#### YOUR INSTRUCTIONS
Reproduce every entry exactly and leave its pictures out.

#### PROVIDED DATA

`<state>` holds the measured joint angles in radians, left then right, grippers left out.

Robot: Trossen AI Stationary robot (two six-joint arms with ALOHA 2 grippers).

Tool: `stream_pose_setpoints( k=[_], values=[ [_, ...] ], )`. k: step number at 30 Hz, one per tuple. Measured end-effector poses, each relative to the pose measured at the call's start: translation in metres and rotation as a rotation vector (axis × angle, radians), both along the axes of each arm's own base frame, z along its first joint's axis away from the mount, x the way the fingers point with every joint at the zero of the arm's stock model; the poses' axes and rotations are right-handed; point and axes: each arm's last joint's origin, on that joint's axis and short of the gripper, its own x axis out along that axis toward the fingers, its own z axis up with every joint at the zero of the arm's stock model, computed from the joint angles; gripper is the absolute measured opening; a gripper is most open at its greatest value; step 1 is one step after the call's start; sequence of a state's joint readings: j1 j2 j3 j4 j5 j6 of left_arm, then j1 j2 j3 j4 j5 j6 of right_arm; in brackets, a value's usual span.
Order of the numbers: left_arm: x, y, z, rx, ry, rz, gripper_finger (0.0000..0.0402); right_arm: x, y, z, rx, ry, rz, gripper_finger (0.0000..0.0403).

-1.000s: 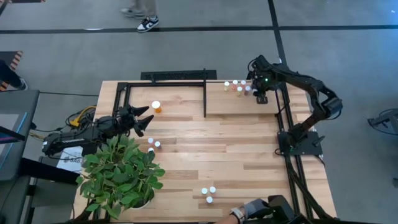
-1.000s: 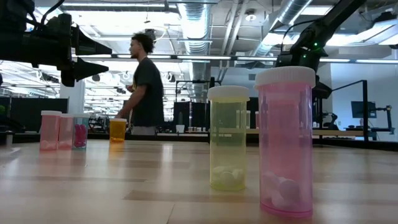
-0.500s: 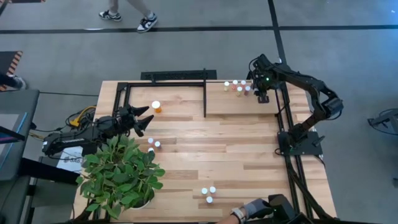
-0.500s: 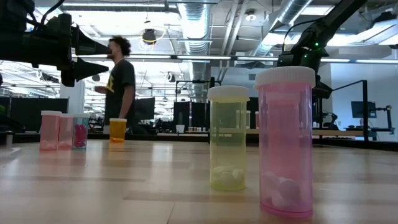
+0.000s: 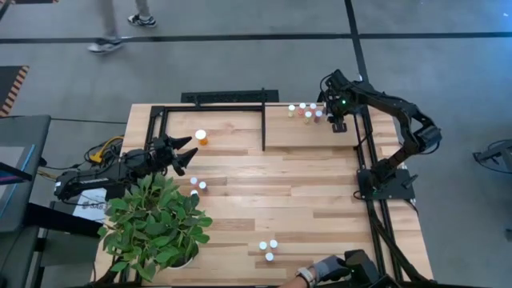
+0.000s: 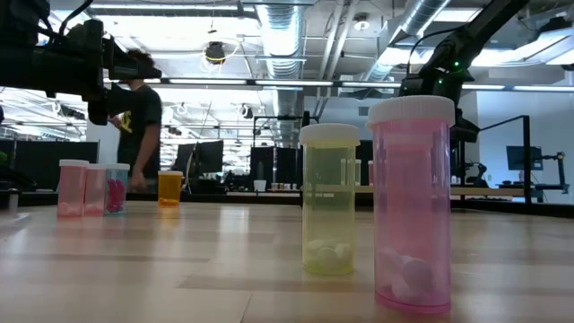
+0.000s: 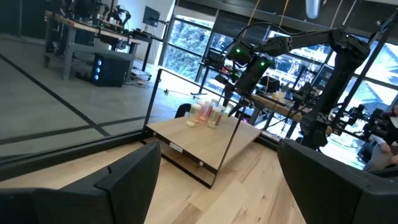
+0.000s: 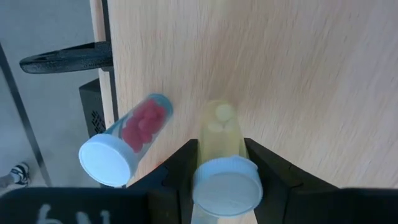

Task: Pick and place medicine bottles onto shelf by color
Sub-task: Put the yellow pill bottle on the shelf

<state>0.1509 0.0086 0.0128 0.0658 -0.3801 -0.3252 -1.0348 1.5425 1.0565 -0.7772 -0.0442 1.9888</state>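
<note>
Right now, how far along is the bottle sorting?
Done: a cluster of bottles stands on the shelf. In hand: right gripper clamps a yellowish bottle there. Left: orange bottle, pair by the open left gripper, front trio.

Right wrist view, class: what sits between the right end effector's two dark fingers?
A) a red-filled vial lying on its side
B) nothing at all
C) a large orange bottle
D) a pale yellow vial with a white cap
D: the right end effector has its fingers closed against a pale yellow vial with a white cap, over the pale board, while the vial of red pills stands apart beside it.
</note>
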Motion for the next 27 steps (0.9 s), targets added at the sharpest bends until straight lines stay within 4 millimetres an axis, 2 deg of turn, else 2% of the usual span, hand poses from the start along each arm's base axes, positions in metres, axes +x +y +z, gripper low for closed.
stream_pose_setpoints(
  k=[19,27],
  values=[
    [0.0,0.0,0.0,0.0,0.0,0.0,0.0312,0.0006,0.0,0.0001,-0.039,0.057,0.053,0.0147],
    [0.0,0.0,0.0,0.0,0.0,0.0,0.0312,-0.0007,0.0032,-0.0011,0.003,0.058,0.067,0.0147]
  ],
)
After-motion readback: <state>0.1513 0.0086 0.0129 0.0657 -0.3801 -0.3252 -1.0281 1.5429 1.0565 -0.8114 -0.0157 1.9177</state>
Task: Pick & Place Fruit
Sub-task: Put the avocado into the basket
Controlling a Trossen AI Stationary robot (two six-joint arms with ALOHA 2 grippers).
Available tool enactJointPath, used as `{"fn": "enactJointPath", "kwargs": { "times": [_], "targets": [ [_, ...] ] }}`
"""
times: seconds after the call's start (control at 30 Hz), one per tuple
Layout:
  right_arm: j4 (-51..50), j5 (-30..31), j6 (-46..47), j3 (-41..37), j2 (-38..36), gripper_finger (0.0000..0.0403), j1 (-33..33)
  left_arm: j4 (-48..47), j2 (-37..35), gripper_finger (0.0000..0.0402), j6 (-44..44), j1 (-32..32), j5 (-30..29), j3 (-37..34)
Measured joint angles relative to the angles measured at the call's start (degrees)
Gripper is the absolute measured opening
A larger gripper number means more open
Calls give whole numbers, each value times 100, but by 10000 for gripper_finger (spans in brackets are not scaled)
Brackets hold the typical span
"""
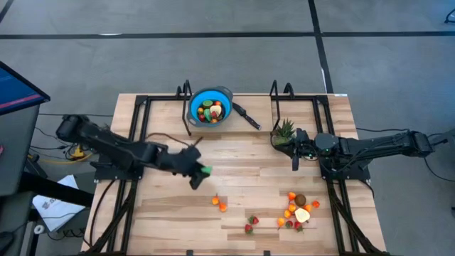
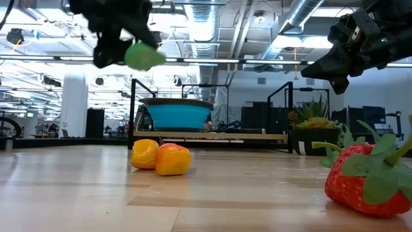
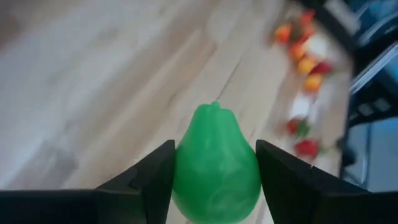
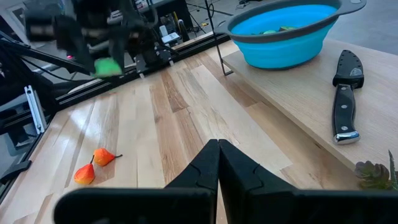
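My left gripper point(image 1: 201, 171) is shut on a green toy pear point(image 1: 206, 171), held in the air over the middle of the table; the low view shows the pear point(image 2: 143, 57) well above the wood. Two orange fruit pieces point(image 1: 219, 203) lie on the table near it. More fruit point(image 1: 298, 210) and strawberries point(image 1: 251, 224) lie at the near right. A blue bowl point(image 1: 210, 107) with fruit in it stands at the far edge. My right gripper point(image 4: 218, 155) waits shut at the right, beside a spiky plant point(image 1: 284, 131). My left gripper pinches the pear's wide body point(image 3: 216, 168) between its two fingers point(image 3: 155, 180), one on each side. The fingers come slanting down from the table's left. The pear's narrow end point(image 3: 213, 111) points away from the wrist, and the pear is lifted clear of the table.
A black-handled knife point(image 1: 247, 116) lies on the raised board right of the bowl. Black frame rails point(image 1: 142, 107) run along both sides of the table. Bare wood lies between the left gripper and the bowl.
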Motion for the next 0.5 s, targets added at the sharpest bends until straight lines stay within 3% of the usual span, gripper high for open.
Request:
{"fn": "enactJointPath", "kwargs": {
  "times": [0.27,0.5],
  "targets": [
    [0,0,-15,0,-2,1,0,930,-688,195,1302,824,-29,9],
    [3,0,-43,0,-1,1,1,1744,-806,196,2513,1768,-43,9]
  ]
}}
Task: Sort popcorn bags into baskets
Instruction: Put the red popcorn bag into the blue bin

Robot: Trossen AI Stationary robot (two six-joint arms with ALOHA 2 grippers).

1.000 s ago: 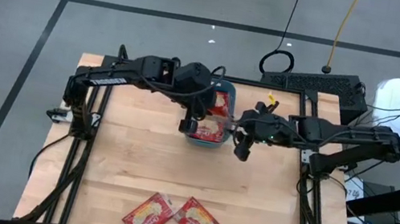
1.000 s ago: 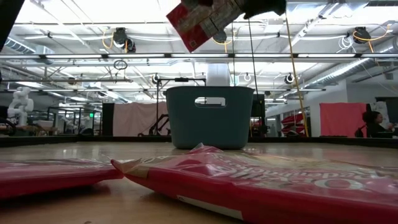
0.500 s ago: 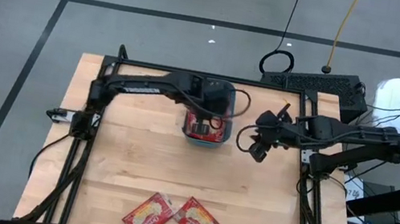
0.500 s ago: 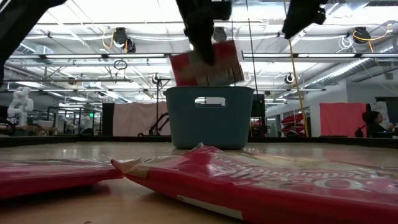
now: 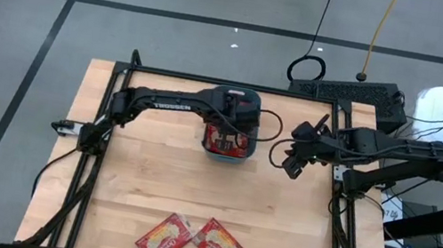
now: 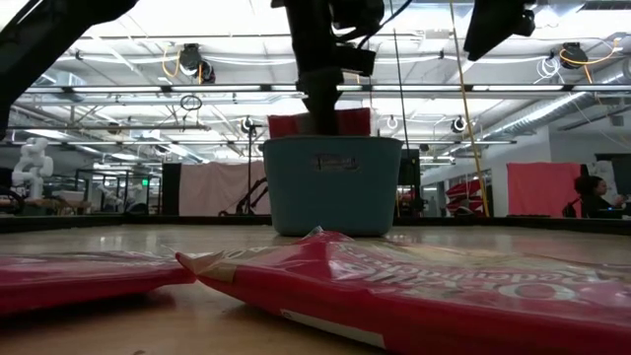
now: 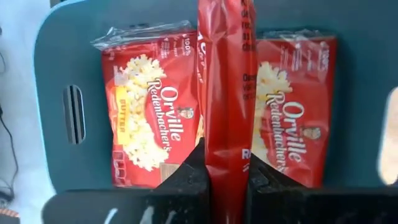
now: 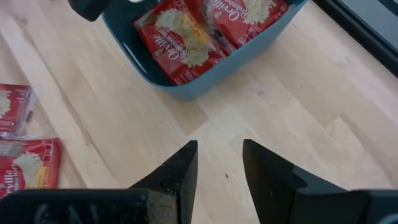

#### SOLUTION FOR THIS TASK
`<state>` holds the measured joint angles in radians, left then right, grippers left out.

Robot: Trossen AI Stationary robot (two six-joint arms with ALOHA 2 grippers).

Tool: `stream_pose_setpoints( k=[_], values=[ [_, ...] ], )`. k: step number at 30 Hz, one per tuple. Measured end-effector poses, each relative to the pose measured at the call's start: translation in metres and rotation as a rotation vector (axis × angle, radians), both along the axes of each arm's own base frame, z along its first joint's axis away from the mount, x the way the fingers point with every joint at the zero of the arm's stock model; the poses' axes and rotations are right-handed; point and axes: each arm's last joint's origin, on that joint's axis and short of the gripper, its own x axis out along that axis toward the fingers, its own z axis up with every joint at the zero of the arm's stock model, computed from the joint angles; gripper is the absolute measured opening; a gripper is most open at its greatest value; step 1 is one step after the call's start; sequence of a state's joint readings: j1 j2 j3 j4 j5 j6 of left_arm, then j1 j2 j3 j4 j5 j6 of right_arm; in brackets, a value's usual span.
Order of the numbers: left_arm: x, y, z, rx, ry, rz, gripper_finger (0.0000..0.0402); right_arm: x, y, z, rx, ry, rz, gripper_finger (0.0000..0.0403).

-1.000s: 
-1.000s: 
-0.500s: 
-0.500s: 
+0.000s: 
+0.000s: 
+0.000s: 
+0.000s: 

Task: Pick and place medicine bottles onto shelf by color
Sub-task: Put the yellow pill bottle on the shelf

<state>0.1509 0.0086 0.0128 0.0658 -0.3801 -0.3252 -1.0348 1.5425 1.0565 -0.7772 -0.0442 1.9888</state>
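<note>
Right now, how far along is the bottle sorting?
Done: a cluster of bottles stands on the shelf. In hand: right gripper clamps a yellowish bottle there. Left: orange bottle, pair by the open left gripper, front trio.

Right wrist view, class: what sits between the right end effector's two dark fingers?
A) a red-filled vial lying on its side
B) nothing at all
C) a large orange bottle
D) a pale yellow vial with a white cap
D: the right end effector has its fingers closed against a pale yellow vial with a white cap, over the pale board, while the vial of red pills stands apart beside it.
</note>
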Motion for the next 27 steps (0.9 s), targets added at the sharpest bends until straight lines stay within 4 millimetres an axis, 2 deg of turn, else 2% of the usual span, hand poses from the start along each arm's base axes, positions in metres, axes +x +y +z, gripper low for closed.
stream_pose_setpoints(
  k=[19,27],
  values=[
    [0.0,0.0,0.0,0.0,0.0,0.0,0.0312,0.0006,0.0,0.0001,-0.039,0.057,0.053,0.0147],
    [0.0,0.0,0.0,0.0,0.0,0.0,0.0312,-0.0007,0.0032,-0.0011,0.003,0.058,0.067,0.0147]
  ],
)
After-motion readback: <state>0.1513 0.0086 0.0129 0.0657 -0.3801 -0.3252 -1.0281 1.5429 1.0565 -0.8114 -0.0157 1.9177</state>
Task: Pick & Place Fruit
Sub-task: Put the avocado into the basket
Controlling a Trossen AI Stationary robot (two six-joint arms with ALOHA 2 grippers).
Available tool enactJointPath, used as `{"fn": "enactJointPath", "kwargs": { "times": [_], "targets": [ [_, ...] ] }}`
"""
times: seconds after the call's start (control at 30 Hz), one per tuple
Layout:
  right_arm: j4 (-51..50), j5 (-30..31), j6 (-46..47), j3 (-41..37), j2 (-38..36), gripper_finger (0.0000..0.0403), j1 (-33..33)
  left_arm: j4 (-48..47), j2 (-37..35), gripper_finger (0.0000..0.0402), j6 (-44..44), j1 (-32..32), j5 (-30..29), j3 (-37..34)
Measured joint angles relative to the angles measured at the call's start (degrees)
Gripper is the absolute measured opening
A larger gripper number means more open
Calls give whole numbers, each value times 100, but by 10000 for gripper_finger (spans in brackets are not scaled)
Brackets hold the typical span
"""
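My left gripper point(image 1: 201, 171) is shut on a green toy pear point(image 1: 206, 171), held in the air over the middle of the table; the low view shows the pear point(image 2: 143, 57) well above the wood. Two orange fruit pieces point(image 1: 219, 203) lie on the table near it. More fruit point(image 1: 298, 210) and strawberries point(image 1: 251, 224) lie at the near right. A blue bowl point(image 1: 210, 107) with fruit in it stands at the far edge. My right gripper point(image 4: 218, 155) waits shut at the right, beside a spiky plant point(image 1: 284, 131). My left gripper pinches the pear's wide body point(image 3: 216, 168) between its two fingers point(image 3: 155, 180), one on each side. The fingers come slanting down from the table's left. The pear's narrow end point(image 3: 213, 111) points away from the wrist, and the pear is lifted clear of the table.
A black-handled knife point(image 1: 247, 116) lies on the raised board right of the bowl. Black frame rails point(image 1: 142, 107) run along both sides of the table. Bare wood lies between the left gripper and the bowl.
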Motion for the next 0.5 s, targets added at the sharpest bends until straight lines stay within 3% of the usual span, gripper high for open.
Request:
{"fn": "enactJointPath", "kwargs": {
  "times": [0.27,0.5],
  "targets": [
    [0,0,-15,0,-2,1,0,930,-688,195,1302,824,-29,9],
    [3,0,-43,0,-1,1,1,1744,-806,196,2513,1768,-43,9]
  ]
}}
Task: Sort popcorn bags into baskets
Instruction: Put the red popcorn bag into the blue bin

Robot: Trossen AI Stationary robot (two six-joint arms with ALOHA 2 grippers).

1.000 s ago: 
1.000 s ago: 
0.500 s ago: 
0.500 s ago: 
now: 
now: 
now: 
now: 

The exercise asks for nothing more.